- Task inputs
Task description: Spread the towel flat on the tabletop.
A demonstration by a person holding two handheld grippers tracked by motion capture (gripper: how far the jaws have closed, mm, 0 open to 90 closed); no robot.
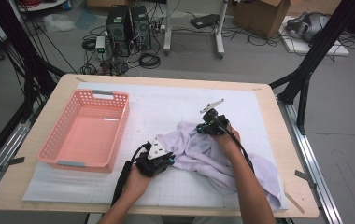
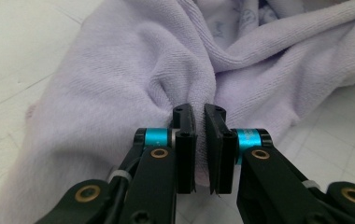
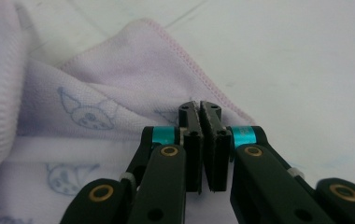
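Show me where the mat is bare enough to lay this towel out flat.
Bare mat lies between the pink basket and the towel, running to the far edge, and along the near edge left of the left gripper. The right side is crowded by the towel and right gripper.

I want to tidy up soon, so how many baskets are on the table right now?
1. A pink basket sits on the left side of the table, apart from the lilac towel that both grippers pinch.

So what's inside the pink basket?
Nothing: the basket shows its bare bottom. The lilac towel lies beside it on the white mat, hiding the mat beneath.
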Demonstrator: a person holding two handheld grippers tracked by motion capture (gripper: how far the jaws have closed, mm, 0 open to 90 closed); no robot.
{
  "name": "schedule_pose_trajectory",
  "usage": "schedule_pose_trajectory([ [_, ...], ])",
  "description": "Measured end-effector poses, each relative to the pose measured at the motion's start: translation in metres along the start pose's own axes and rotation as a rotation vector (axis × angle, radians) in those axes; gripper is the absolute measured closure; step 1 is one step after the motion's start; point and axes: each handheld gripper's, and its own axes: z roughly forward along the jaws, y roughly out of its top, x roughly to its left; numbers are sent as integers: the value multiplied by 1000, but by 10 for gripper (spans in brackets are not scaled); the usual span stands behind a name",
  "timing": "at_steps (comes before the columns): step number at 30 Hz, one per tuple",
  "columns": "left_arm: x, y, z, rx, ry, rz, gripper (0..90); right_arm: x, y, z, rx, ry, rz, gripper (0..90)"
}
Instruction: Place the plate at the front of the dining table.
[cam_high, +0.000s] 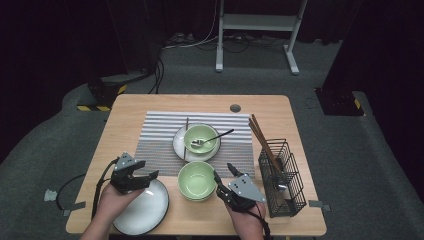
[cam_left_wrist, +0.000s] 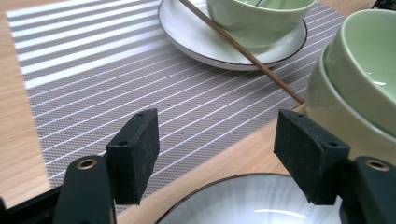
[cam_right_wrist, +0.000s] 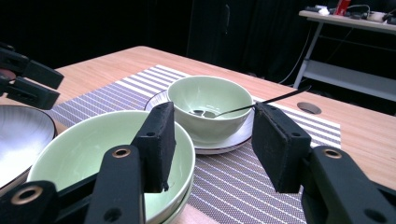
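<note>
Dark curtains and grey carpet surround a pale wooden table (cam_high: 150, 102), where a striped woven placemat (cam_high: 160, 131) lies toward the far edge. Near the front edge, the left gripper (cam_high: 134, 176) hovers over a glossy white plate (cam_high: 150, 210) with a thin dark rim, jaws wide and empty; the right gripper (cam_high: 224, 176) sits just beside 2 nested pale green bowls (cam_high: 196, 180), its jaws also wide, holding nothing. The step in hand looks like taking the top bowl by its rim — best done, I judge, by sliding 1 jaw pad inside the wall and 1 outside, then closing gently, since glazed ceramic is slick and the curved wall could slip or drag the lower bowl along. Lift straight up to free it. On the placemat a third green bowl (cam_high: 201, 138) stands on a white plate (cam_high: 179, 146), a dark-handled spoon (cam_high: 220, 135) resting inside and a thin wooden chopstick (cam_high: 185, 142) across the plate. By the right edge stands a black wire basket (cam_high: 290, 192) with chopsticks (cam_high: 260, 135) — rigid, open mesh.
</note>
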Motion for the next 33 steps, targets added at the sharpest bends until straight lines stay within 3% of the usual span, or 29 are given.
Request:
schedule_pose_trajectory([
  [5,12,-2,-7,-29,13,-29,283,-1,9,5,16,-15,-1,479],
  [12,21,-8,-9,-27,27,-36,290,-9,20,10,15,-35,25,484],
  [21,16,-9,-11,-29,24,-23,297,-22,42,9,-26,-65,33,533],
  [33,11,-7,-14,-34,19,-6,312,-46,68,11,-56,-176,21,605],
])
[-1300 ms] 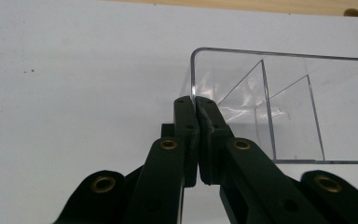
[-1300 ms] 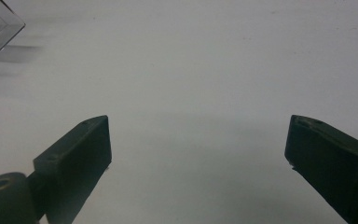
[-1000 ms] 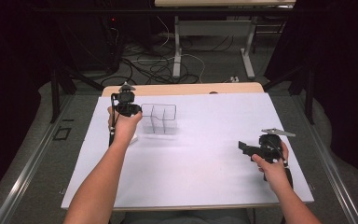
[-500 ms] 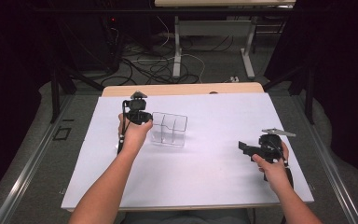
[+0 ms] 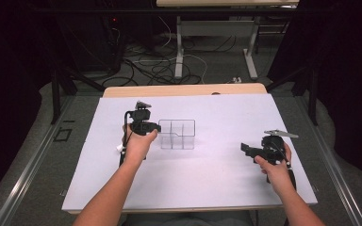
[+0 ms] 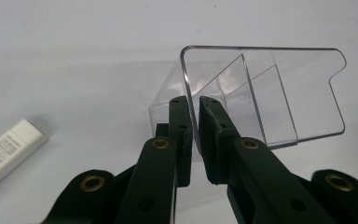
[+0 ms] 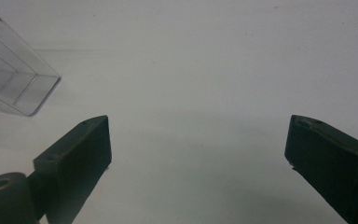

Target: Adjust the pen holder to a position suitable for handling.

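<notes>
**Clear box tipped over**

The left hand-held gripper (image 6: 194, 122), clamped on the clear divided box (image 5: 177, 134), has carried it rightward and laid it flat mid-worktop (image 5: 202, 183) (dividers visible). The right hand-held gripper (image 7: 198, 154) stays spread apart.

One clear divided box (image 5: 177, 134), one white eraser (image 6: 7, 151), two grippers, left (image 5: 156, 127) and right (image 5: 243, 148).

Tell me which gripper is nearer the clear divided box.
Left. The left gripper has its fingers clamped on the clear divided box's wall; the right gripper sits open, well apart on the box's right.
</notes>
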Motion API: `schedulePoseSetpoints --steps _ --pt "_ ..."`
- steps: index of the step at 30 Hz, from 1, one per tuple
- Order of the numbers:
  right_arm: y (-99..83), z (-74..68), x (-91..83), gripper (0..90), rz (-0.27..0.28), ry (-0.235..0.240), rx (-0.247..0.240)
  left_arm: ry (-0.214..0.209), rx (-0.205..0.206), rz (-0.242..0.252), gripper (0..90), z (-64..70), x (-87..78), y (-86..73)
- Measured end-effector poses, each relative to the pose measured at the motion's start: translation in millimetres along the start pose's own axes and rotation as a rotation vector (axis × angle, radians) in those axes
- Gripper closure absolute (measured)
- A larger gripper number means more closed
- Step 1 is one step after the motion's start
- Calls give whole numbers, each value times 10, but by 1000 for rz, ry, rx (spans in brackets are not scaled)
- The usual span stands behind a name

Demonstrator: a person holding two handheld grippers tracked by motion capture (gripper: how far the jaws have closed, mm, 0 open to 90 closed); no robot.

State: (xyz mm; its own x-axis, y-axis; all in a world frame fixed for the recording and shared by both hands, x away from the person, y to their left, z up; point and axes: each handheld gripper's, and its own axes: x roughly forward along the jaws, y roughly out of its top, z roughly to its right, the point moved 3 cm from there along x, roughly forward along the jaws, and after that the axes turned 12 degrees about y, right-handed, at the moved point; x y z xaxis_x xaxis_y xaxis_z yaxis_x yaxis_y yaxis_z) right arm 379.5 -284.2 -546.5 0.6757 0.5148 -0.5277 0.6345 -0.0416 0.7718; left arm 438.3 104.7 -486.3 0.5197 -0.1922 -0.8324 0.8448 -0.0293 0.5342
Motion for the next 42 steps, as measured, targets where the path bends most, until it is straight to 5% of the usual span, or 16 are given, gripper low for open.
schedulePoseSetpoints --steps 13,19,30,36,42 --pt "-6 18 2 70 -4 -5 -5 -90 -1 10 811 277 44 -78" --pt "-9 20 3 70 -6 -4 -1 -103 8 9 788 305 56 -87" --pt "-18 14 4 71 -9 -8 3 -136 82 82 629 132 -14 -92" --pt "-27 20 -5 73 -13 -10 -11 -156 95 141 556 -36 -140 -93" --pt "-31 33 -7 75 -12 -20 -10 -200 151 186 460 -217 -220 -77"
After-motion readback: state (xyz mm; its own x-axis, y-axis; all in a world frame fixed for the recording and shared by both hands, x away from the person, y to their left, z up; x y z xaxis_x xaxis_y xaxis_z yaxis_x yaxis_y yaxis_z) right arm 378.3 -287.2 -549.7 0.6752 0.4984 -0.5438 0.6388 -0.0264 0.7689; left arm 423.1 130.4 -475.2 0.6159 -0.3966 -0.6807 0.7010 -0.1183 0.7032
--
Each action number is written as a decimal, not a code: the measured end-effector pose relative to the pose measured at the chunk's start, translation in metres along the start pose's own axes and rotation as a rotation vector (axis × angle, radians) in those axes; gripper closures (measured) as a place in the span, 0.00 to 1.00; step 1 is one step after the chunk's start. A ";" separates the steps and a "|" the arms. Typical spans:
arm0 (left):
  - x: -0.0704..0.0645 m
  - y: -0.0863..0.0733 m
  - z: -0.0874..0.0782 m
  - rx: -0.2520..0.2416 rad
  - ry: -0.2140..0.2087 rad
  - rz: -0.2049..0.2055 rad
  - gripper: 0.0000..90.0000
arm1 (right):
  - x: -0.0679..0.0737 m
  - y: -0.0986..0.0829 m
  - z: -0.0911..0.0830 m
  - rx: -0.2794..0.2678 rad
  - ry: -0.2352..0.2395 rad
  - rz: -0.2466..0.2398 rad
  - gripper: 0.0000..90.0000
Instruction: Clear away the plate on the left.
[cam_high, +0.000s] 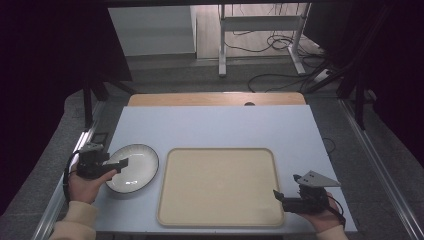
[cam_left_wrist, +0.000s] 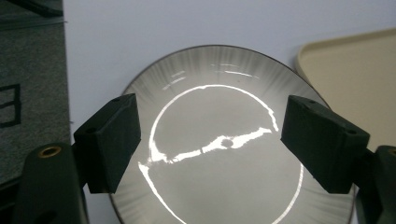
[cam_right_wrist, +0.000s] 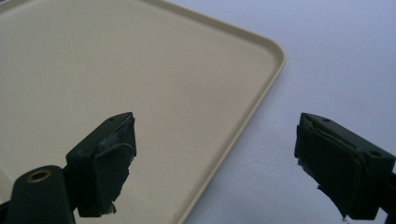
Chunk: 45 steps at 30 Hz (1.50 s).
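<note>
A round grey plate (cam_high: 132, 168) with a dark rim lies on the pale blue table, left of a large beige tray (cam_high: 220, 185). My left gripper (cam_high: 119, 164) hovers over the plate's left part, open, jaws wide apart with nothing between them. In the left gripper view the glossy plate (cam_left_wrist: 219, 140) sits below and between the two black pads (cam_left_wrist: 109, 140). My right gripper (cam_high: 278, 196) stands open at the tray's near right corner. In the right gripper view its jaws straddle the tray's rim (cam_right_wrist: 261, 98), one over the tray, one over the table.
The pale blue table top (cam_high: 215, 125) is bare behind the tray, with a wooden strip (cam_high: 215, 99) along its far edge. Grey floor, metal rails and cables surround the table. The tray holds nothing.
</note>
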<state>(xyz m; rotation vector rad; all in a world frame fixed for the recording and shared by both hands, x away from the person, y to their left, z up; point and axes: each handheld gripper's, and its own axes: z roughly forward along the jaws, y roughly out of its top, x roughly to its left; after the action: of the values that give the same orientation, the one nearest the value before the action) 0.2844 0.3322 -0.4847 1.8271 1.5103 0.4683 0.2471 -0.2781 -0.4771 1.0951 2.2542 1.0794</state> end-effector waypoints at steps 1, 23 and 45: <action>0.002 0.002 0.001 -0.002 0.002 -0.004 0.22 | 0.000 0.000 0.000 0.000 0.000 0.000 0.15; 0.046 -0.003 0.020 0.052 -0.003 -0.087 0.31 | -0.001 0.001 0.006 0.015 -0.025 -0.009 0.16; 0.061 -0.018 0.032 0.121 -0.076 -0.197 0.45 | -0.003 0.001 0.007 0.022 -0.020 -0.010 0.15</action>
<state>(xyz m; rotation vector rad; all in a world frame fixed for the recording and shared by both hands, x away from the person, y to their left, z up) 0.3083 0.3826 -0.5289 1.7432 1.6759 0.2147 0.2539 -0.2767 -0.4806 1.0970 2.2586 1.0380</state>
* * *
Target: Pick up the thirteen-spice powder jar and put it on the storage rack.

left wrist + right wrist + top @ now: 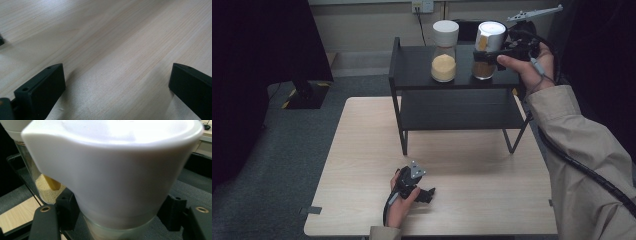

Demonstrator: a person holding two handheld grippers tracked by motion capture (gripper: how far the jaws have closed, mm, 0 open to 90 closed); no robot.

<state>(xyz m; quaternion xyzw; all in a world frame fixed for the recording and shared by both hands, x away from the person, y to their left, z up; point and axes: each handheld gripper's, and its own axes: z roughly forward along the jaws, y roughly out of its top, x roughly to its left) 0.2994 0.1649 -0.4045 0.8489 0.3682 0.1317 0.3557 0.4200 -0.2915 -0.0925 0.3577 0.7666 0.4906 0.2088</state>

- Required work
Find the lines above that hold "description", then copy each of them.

- Response to this exercise
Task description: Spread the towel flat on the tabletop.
  "description": "Measured end-effector poses, each relative to the pose measured at the motion's start: translation in metres along the start pose's own axes and rotation as a rotation vector (axis × angle, radians) in those axes; gripper is the absolute measured closure; step 1 is one step after the motion's start; point and axes: each handheld gripper's, and its own axes: z roughly forward along the jaws, y roughly out of its top, x roughly to its left; numbers are sent as integers: the value multiplied by 1000, but by 10 for gripper (spans in brackets are not scaled); the usual span stands behind a name",

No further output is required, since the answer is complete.